YOUR OBJECTIVE: Output all of the lines below exactly, and leave out each image.

DATA BLOCK:

======

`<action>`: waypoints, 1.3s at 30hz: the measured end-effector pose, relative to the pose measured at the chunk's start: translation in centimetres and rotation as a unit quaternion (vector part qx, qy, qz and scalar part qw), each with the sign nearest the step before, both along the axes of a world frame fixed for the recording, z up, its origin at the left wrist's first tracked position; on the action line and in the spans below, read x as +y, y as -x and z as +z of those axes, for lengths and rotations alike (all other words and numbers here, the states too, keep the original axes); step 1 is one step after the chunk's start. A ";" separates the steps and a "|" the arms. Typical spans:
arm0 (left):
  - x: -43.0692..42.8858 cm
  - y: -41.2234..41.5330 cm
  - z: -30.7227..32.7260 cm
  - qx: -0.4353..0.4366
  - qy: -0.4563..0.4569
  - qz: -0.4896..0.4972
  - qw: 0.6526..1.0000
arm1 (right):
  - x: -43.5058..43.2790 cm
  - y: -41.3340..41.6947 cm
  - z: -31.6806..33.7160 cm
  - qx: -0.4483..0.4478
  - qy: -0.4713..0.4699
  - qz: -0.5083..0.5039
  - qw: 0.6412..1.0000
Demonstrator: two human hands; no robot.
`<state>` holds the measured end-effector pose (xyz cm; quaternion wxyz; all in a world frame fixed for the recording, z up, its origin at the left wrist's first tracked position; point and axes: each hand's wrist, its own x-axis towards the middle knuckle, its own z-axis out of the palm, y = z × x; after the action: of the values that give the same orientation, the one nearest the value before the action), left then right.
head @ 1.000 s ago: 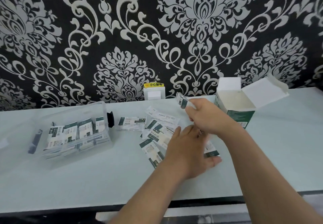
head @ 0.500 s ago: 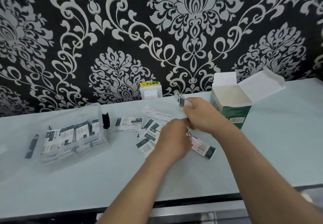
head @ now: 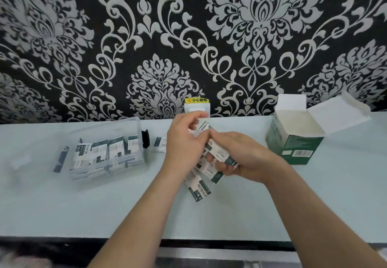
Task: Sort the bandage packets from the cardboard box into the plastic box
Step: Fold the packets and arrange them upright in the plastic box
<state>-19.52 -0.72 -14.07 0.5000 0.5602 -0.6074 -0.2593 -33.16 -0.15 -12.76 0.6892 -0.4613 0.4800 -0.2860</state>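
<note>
Both hands are seen raised just above the pale table (head: 314,194), close together at centre. A fanned bunch of bandage packets (head: 217,154) is gripped by the right hand (head: 245,158), its fingers curled under the bunch and the thumb laid along the top. A single packet (head: 202,126) at the far end of the fan is pinched in the curled fingers of the left hand (head: 184,142); the exact contact is partly hidden by the hand itself. Under the hands, a few more packets (head: 199,189) are left flat on the table, overlapping. One loose packet (head: 159,144) is noted just beside the plastic box (head: 117,122), to its right. The plastic box is clear, set left of the hands, with a black clip (head: 145,142) at its right end; a row of upright packets (head: 104,151) is stood inside it, over flat ones at the bottom. The cardboard box (head: 293,142), green and white, is stood to the right of the hands with its flaps open. A white wall socket (head: 196,110) with a yellow label is seen behind, on black-and-silver patterned wallpaper (head: 159,37).
</note>
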 end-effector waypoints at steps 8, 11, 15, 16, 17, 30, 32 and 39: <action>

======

TASK RESPONSE:
`<action>`: waypoints, 1.3s at 30hz: the measured end-effector pose, relative to the pose measured at the chunk's start: translation in centimetres and rotation as a unit quaternion (vector part qx, qy, qz and scalar part qw), each with the sign nearest the step before, both along the axes of a world frame fixed for the recording, z up, its origin at the left wrist's first tracked position; on the action line and in the spans below, read x as +y, y as -x and z as +z of those axes, for lengths and rotations alike (all other words and numbers here, the states too, keep the original axes); step 1 is one step after the chunk's start. A ";" separates the steps and a "|" the arms. Typical spans:
arm0 (left):
  - x: -43.0692..42.8858 cm
  - y: -41.2234..41.5330 cm
  - z: -30.7227..32.7260 cm
  - qx: -0.4353..0.4366
  - qy: -0.4563..0.4569
  - qz: -0.4896..0.4972
  - qw: 0.6526..1.0000
arm1 (right):
  - x: -43.5058..43.2790 cm
  - y: -41.3340..41.6947 cm
  - z: -31.6806..33.7160 cm
  - qx: -0.4483..0.4478
  - qy: -0.4713..0.4699
  - qz: -0.5083..0.5039
  - qw: 0.6412..1.0000
Demonstrator: two human hands; no robot.
`<state>` holds the measured end-effector pose (xyz cm; quaternion wxyz; all in a world frame fixed for the recording, z up, its origin at the left wrist's first tracked position; point and axes: each hand's wrist, its own x-axis towards the middle knuckle, its own z-axis out of the palm, y = z × x; after the action: of the values that give the same orientation, the one nearest the value before the action), left then right.
head @ 1.000 s ago: 
head @ 0.500 s ago: 
head @ now: 
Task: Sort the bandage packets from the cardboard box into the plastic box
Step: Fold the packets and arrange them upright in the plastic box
<state>-19.52 -0.72 -14.07 0.5000 0.5602 -0.6074 -0.2593 -33.16 -0.15 -12.76 0.6892 -0.4613 0.4800 -0.2860</state>
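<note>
Both hands are seen raised just above the pale table (head: 314,194), close together at centre. A fanned bunch of bandage packets (head: 217,154) is gripped by the right hand (head: 245,158), its fingers curled under the bunch and the thumb laid along the top. A single packet (head: 202,126) at the far end of the fan is pinched in the curled fingers of the left hand (head: 184,142); the exact contact is partly hidden by the hand itself. Under the hands, a few more packets (head: 199,189) are left flat on the table, overlapping. One loose packet (head: 159,144) is noted just beside the plastic box (head: 117,122), to its right. The plastic box is clear, set left of the hands, with a black clip (head: 145,142) at its right end; a row of upright packets (head: 104,151) is stood inside it, over flat ones at the bottom. The cardboard box (head: 293,142), green and white, is stood to the right of the hands with its flaps open. A white wall socket (head: 196,110) with a yellow label is seen behind, on black-and-silver patterned wallpaper (head: 159,37).
</note>
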 end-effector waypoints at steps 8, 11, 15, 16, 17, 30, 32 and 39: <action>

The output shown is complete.